■ **DATA EXTRACT**:
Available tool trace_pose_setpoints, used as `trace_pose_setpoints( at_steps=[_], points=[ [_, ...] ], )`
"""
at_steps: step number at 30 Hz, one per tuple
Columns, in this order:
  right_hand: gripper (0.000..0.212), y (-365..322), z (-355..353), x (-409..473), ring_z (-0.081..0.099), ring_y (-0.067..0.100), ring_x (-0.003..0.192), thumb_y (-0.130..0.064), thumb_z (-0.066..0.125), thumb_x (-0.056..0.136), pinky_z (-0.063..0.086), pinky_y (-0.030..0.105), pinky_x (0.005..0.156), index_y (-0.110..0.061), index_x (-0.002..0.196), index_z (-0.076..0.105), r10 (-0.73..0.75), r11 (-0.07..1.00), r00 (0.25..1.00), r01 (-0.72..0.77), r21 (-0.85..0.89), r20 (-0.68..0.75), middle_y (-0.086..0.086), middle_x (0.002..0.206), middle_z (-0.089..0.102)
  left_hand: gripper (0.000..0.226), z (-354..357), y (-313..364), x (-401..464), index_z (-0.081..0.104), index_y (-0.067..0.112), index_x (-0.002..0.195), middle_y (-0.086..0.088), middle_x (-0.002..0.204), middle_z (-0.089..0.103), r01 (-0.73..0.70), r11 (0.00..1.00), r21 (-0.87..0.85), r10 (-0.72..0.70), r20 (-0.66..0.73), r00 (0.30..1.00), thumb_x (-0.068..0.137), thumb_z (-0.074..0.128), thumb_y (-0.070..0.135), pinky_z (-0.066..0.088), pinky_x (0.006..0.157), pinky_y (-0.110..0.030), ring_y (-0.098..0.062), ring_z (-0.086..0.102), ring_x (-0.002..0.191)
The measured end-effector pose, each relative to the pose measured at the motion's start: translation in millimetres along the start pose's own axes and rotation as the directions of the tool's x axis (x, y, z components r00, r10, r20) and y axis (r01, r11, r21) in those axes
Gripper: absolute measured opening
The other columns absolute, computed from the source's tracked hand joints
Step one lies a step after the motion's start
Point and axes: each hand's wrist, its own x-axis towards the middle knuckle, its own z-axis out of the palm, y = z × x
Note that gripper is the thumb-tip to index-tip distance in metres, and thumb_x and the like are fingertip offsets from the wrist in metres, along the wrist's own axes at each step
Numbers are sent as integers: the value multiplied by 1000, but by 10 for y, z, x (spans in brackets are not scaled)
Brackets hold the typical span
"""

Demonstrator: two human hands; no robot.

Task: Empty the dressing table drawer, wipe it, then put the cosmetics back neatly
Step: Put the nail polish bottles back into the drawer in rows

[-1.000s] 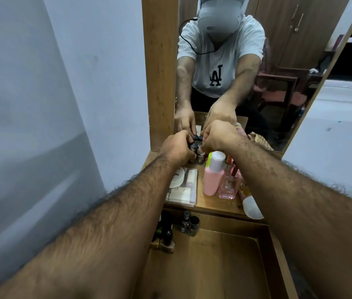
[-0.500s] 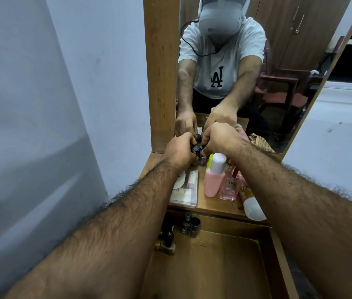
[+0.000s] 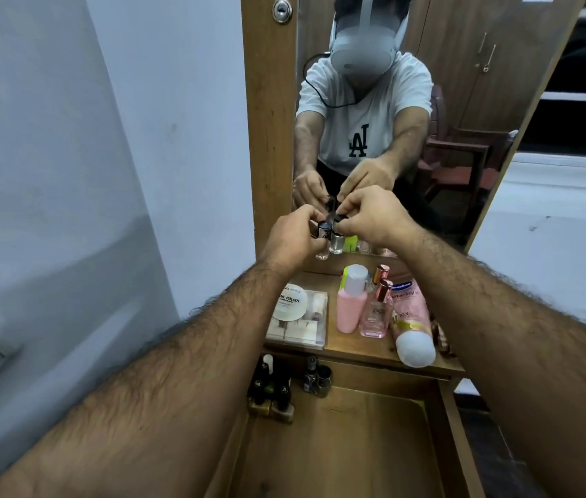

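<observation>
Both hands are raised in front of the mirror, above the back of the tabletop. My left hand grips a small clear bottle with a black cap. My right hand pinches a second small clear bottle by its black cap. The two bottles hang side by side, touching. Below, the wooden drawer stands pulled out, with several dark nail polish bottles in its back left corner and two small bottles beside them.
On the tabletop stand a pink bottle with a white cap, a pink perfume bottle, a pink tube lying down, and a clear box with a round nail polish remover pad. The mirror rises behind.
Both hands have lifted the two small bottles up off the tabletop, higher in front of the mirror. The other cosmetics have not moved.
</observation>
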Motion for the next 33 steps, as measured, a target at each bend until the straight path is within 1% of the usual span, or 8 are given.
trace_pose_setpoints(
  at_steps=[4,9,13,18,21,25,29,33],
  points=[
    [19,-144,-206,-149,53,7,68,-15,77,75,39,13,57,-15,94,76,-47,994,991,59,89,-128,-6,73,63,32,-264,223,-220,65,20,107,12,80,63,-69,996,-54,66,-57,996,79,78,14,39,65,-16,-7,58,77],
    [18,-284,-337,-680,53,4,65,-14,77,74,43,24,69,-18,91,74,-72,978,979,107,179,-192,-8,72,62,38,-414,348,-800,64,23,110,6,87,67,-69,981,-181,51,-99,994,77,82,18,52,72,-23,-10,64,82],
    [18,-323,-273,-1325,59,4,73,-15,76,75,46,16,65,-27,87,68,-46,979,992,68,192,-118,-14,76,61,36,-304,272,-1382,63,28,106,10,88,68,-46,985,-166,33,-79,996,77,83,19,54,71,-23,-8,65,82],
    [18,-91,186,-1927,67,16,81,-9,75,75,45,8,74,-13,92,75,37,984,999,-35,172,-4,0,85,73,37,26,-23,-1909,62,31,104,11,91,70,126,991,-52,-123,47,991,75,83,24,55,77,-27,-8,65,85],
    [23,113,502,-2140,64,14,78,-11,74,75,52,25,74,-12,98,74,129,978,988,-141,153,85,-2,84,70,32,194,-242,-2079,64,34,97,11,84,72,207,978,-11,-205,107,973,75,82,22,60,72,-38,-7,68,77],
    [25,308,869,-2277,63,13,83,-13,73,76,50,25,74,-17,101,73,229,965,960,-246,92,161,-4,86,69,32,361,-436,-2161,64,23,114,10,91,68,201,972,120,-221,186,957,85,75,16,41,64,-10,10,52,67],
    [21,385,1067,-2215,68,18,89,-13,71,77,55,31,80,-18,97,73,238,968,948,-249,24,213,1,90,74,35,539,-497,-2166,62,20,118,1,104,70,214,957,195,-257,228,939,85,74,14,48,84,-24,-11,63,97],
    [15,430,1201,-2190,68,18,85,-13,70,79,57,32,79,-19,93,72,235,970,938,-242,-4,256,0,86,74,31,684,-540,-2152,61,18,116,-3,109,69,167,953,252,-228,238,944,87,67,9,52,91,-34,-20,64,103]
  ],
)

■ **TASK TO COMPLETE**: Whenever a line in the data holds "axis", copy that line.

■ **EXPECTED OUTPUT**:
The measured end-effector pose, each relative to the pose measured at the motion's start: translation in millimetres along the start pose's own axes and rotation as the directions of the tool's x axis (x, y, z components r00, r10, r20) and y axis (r01, r11, r21) in those axes
Point and axes: each hand's wrist, its own x-axis towards the middle knuckle, its own z-axis out of the palm, y = z × x

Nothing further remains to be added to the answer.